EXERCISE OBJECTIVE:
Copy, from the entries below, each line where the word "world" can be found.

Stored entries:
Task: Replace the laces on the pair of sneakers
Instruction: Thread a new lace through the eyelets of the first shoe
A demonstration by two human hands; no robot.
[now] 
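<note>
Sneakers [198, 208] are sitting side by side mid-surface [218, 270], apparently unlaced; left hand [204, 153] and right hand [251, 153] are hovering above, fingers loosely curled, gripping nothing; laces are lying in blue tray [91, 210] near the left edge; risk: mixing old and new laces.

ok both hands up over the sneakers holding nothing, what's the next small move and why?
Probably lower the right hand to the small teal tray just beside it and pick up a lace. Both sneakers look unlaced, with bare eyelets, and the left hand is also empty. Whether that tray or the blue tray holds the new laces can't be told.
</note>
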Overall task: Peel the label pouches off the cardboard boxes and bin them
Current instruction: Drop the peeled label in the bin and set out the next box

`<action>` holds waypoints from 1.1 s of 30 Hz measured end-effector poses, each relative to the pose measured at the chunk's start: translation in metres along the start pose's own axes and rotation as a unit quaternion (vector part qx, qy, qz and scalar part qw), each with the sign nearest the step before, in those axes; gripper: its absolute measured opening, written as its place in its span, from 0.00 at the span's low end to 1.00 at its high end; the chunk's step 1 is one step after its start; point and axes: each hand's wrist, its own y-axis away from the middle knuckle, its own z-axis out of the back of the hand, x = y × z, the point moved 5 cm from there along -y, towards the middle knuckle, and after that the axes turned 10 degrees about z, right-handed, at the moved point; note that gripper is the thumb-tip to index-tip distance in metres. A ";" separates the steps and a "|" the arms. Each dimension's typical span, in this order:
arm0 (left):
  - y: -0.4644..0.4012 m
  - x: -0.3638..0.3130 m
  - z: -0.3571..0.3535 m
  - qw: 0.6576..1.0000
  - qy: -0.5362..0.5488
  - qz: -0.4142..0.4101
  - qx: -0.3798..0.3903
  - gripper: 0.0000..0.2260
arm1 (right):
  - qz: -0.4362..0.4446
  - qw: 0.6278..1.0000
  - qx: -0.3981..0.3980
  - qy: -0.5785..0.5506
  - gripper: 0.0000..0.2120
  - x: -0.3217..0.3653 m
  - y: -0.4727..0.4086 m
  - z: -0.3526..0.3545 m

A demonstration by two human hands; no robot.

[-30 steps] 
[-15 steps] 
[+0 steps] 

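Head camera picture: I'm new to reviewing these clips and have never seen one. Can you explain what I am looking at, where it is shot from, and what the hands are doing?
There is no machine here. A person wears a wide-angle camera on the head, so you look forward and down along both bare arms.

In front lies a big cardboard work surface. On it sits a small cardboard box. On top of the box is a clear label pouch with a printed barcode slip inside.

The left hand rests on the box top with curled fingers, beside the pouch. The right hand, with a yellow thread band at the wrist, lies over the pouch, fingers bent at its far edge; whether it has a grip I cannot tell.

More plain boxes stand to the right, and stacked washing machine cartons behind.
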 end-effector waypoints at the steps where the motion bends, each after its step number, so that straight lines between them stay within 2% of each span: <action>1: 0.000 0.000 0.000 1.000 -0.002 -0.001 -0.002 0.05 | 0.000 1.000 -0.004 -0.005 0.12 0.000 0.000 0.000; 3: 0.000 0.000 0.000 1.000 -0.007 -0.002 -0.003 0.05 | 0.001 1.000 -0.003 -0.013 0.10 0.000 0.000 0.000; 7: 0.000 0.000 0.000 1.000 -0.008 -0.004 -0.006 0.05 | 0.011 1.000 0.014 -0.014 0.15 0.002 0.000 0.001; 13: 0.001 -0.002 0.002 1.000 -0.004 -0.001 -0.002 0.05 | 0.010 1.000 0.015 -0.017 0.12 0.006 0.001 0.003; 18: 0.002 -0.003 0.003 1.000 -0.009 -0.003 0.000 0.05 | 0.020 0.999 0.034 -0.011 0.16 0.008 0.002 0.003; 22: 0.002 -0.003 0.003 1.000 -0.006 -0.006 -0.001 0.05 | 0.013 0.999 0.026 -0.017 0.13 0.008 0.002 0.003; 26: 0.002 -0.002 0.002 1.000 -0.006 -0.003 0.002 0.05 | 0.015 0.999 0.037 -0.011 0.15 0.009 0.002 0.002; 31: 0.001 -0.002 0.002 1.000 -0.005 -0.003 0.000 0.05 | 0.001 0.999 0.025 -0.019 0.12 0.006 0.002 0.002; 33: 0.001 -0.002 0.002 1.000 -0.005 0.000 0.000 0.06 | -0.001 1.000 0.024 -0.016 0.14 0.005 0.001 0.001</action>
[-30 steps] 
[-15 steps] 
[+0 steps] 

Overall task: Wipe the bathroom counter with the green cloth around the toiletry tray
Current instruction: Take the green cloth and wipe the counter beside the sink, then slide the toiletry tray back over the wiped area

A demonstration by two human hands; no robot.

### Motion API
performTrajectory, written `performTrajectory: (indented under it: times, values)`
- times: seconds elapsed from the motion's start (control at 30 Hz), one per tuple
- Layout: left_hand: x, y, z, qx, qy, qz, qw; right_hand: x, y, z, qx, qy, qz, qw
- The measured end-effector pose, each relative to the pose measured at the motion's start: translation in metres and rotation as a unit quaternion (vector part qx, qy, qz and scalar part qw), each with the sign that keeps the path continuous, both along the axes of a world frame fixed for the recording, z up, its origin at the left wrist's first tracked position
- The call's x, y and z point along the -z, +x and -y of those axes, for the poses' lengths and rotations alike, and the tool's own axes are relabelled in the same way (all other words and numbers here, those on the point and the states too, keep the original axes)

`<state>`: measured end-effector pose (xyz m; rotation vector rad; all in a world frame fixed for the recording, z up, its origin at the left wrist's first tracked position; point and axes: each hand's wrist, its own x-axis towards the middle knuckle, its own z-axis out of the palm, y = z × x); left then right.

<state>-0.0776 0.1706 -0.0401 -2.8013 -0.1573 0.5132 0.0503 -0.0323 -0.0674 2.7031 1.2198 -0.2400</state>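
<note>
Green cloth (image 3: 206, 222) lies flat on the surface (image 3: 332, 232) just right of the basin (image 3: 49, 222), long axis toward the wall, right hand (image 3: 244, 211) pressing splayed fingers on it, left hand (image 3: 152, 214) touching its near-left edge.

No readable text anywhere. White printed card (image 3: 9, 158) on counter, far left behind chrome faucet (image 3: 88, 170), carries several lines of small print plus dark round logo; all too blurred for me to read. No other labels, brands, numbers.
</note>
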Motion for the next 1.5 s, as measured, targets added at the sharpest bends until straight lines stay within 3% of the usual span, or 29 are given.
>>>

REPLY:
- The measured end-effector pose, each relative to the pose measured at the motion's start: translation in metres and rotation as a unit quaternion (vector part qx, qy, qz and scalar part qw), each with the sign that keeps the path continuous, both along the axes of a world frame fixed for the recording, z up, its origin at the left wrist's first tracked position
`<state>`: measured end-effector pose (xyz m; rotation vector rad; all in a world frame fixed for the recording, z up, its origin at the left wrist's first tracked position; point and axes: each hand's wrist, its own x-axis towards the middle knuckle, its own z-axis out of the palm, y = z × x); left then right.

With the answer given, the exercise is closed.